EFE NEWS SERVICE 02/11/2008

Mexican farmers cite surge in corn imports from U.S.

A girl gathers corn grains as tortillas and fake US currency are strewn on the ground during a protest against NAFTA in front of the US Embassy in Mexico City on 13 February 2008.
(Dario Lopez-Mills/AP)

A group mainly representing Mexican family farmers denounced Monday that imports of white corn from the United States increased 384 percent after last month’s NAFTA-mandated end to trade barriers in agriculture.

ANEC, comprising some 50,000 grain farmers, said in a communique that imports of yellow corn from the United States soared more than 1,800 percent following full implementation of the agriculture clauses of the North American Free Trade Agreement, which has bound Mexico to the United States and Canada since 1994.

Last month showed total imports of 49,488 tons of white corn, the main crop of Mexican agriculture, while in 2007 during the same period only 10,222 tons of the same commodity were imported.

At the same time, according to ANEC citing government figures, imports of yellow corn for use as animal feed ascended to 751,000 tons in January, compared with 37,794 tons in the same month in 2007.

These figures "show the immediate harmful effects of NAFTA making corn completely duty free," ANEC head Victor Suarez said in the communique.

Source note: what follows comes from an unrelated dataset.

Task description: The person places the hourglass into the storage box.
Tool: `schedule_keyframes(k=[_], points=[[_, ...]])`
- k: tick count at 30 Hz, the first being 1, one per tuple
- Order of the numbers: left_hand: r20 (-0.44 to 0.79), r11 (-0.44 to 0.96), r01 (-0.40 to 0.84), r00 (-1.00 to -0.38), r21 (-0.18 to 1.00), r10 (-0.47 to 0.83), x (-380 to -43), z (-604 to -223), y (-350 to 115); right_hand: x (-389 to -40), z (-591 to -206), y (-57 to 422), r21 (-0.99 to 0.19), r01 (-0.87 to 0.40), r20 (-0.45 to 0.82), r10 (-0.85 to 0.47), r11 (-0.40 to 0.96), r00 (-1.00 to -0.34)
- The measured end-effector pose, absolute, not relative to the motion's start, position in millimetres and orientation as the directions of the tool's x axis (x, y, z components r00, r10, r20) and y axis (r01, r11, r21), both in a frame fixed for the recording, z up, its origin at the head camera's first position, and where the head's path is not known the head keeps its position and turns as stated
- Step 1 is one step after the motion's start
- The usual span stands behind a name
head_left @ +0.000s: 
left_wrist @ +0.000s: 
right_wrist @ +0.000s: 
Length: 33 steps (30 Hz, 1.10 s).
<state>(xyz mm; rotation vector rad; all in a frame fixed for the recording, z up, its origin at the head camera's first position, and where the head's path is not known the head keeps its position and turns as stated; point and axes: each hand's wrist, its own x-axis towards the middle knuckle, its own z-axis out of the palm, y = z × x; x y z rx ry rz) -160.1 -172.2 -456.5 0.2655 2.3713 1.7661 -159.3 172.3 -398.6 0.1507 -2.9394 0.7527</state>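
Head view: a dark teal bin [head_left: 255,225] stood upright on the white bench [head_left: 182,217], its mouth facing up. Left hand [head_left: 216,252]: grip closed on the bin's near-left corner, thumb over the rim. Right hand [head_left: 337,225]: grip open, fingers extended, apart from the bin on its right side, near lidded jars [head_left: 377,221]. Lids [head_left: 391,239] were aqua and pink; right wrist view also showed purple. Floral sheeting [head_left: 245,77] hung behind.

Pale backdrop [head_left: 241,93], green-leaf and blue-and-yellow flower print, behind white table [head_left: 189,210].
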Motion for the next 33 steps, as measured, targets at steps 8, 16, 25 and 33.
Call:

ANEC and several Mexican peasant sectors are opposed to NAFTA’s agricultural clauses, which besides corn makes trade in beans, milk and sugar duty free, because they feel that Mexico will lose its "agricultural sovereignty" by being inundated with U.S. products.

Growers of white corn "face the blackmail of purchasers," according to Suarez, because they are able to import corn from the United States or Canada in the quantity and at the time they decide, so they can pay Mexican producers any price they want.

In that sense, ANEC asked the government "to publish a presidential decree determining the mechanism for administering imports and exports of white corn and to order the creation of a reserve of corn for domestic consumption."

Suarez believes that "only in that way can we avoid speculation by those engaged in foreign trade, particularly the (U.S.-based) multinationals Cargill and Archer Daniels Midland and Mexican flour mills Maseca and Minsa".